Daozit à la RD2) et RD32 Par ailleurs, leur nombre sera (route de St-Saver jusqu’à
limité à un seul par unité
Montaut)
parcellaire
4ème
RD21, RD32 (rue Jean Darcet et Frédéric Bastiat à Mugron),
RD78, RD102, RD158, RD352, RD389 et RD415
Accès individuels autorisés sous réserve des conditions de sécurité
Un regroupement des accès sera systématiquement recherché
L'ensemble des dessertes par les réseaux doit être conforme aux législations, réglementations et prescriptions en vigueur et doit être adapté à la nature et à l'importance des occupations et utilisations du sol.
2.1 EAU POTABLE
Toute construction ou installation qui le nécessite devra être raccordée au réseau public de distribution d’eau potable.
2.2 EAUX USEES
Excepté en zone AUa, toute construction ou installation qui le nécessite devra être raccordée au réseau public d’assainissement.
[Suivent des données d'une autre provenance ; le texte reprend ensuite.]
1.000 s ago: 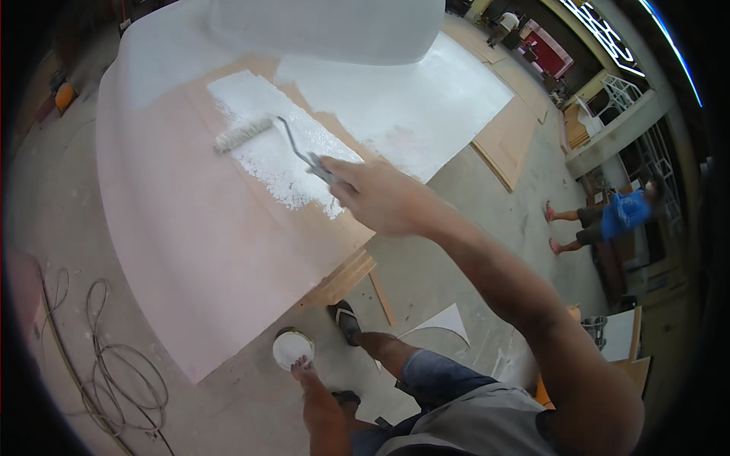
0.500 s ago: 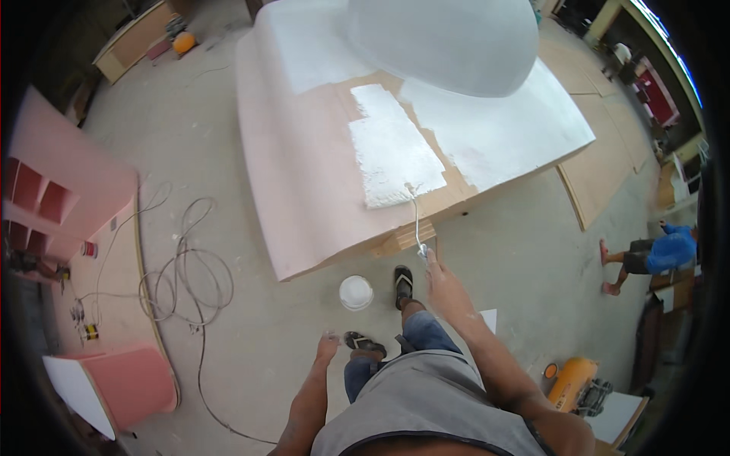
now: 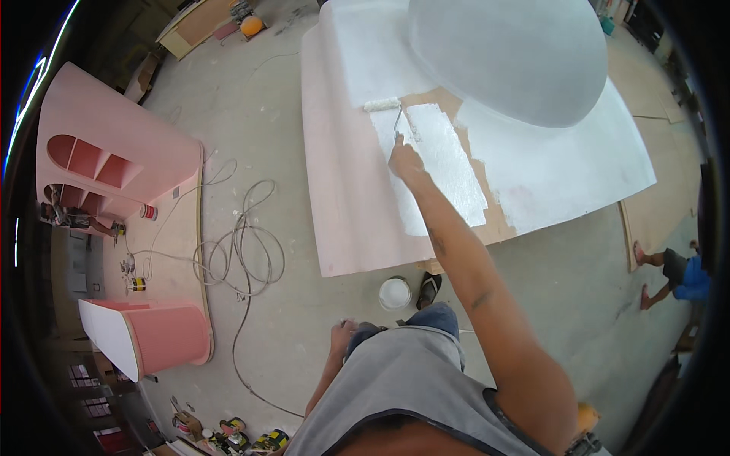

En zone AUa, les constructions ou installations nouvelles doivent être dotées d’un assainissement autonome conforme aux dispositions règlementaires.
2.3 EAUX PLUVIALES
Les caractéristiques de gestion des eaux pluviales et de ruissellement doivent être compatibles avec les prescriptions des orientations d’aménagement et de programmation (pièce 3 du PLUi).
Sur l’ensemble de la zone, le débit de fuite maximal à l’aval de l’aménagement pouvant être rejeté dans le milieu hydraulique superficiel ou dans le réseau communal est fixé à :
3 litres par seconde et par hectare (3 l/s/ha)
La gestion des eaux pluviales devra se faire, prioritairement à la parcelle, au travers d’une approche globale privilégiant l’infiltration, lorsque localement la nature du sol et du sous-sol le permet.
Dans le cas d’opérations groupées (lotissement, permis groupés, ZAC, PAE, PVR, AFU, …) et lorsque les filières d’infiltration ne peuvent être envisagées, la gestion des eaux pluviales des espaces publics et privés sera traitée de manière collective par des ouvrages à la charge de l’aménageur.
Le raccordement devra être autorisé par le gestionnaire de l’exutoire.
Les ouvrages de gestion des eaux pluviales seront établis sur la base des techniques alternatives de gestion (noues, fossés, tranchées drainantes, puits d’infiltration, mares et bassins, chaussées à structure réservoir, structures poreuses, etc.).
Dans les zones d’habitat éparse et zones urbaines à très faible développement, des volumes de rétention sont imposés à toutes les opérations nouvelles ou extensions dont la surface imperméabilisée est supérieure ou égale à 250 m², voiries et parking compris et selon une période de retour de 10 ans.
Dans les zones urbaines et à urbaniser, des volumes de rétention sont imposés à toutes les opérations nouvelles ou extensions dont la surface imperméabilisée est supérieure ou égale à 50 m², voiries et parking compris et selon une période de retour de 20 ans.
Lorsqu’une (des) parcelles(s) à bâtir est (sont) déjà desservie(s) par un dispositif individuel ou collectif de rétention, seule l’augmentation de la surface imperméabilisée par rapport à l’état d’origine sert au calcul du volume de rétention, sans rattrapage de la solution préexistante.
2.4 AUTRES RESEAUX Sauf impossibilités techniques, les réseaux de télécommunication et de distribution d'énergie seront installés en souterrain.
2.5 OBLIGATIONS IMPOSEES EN MATIERE D’INFRASTRUCTURES ET RESEAUX DE COMMUNICATIONS
ELECTRONIQUES
Il conviendra, dans le cadre d’opération d’ensemble, de prévoir les infrastructures (fourreaux, chambres, …) pour assurer le cheminement des câbles optiques jusqu’au domaine public de manière à pouvoir être raccordé au réseau de l’opérateur, lors de sa réalisation.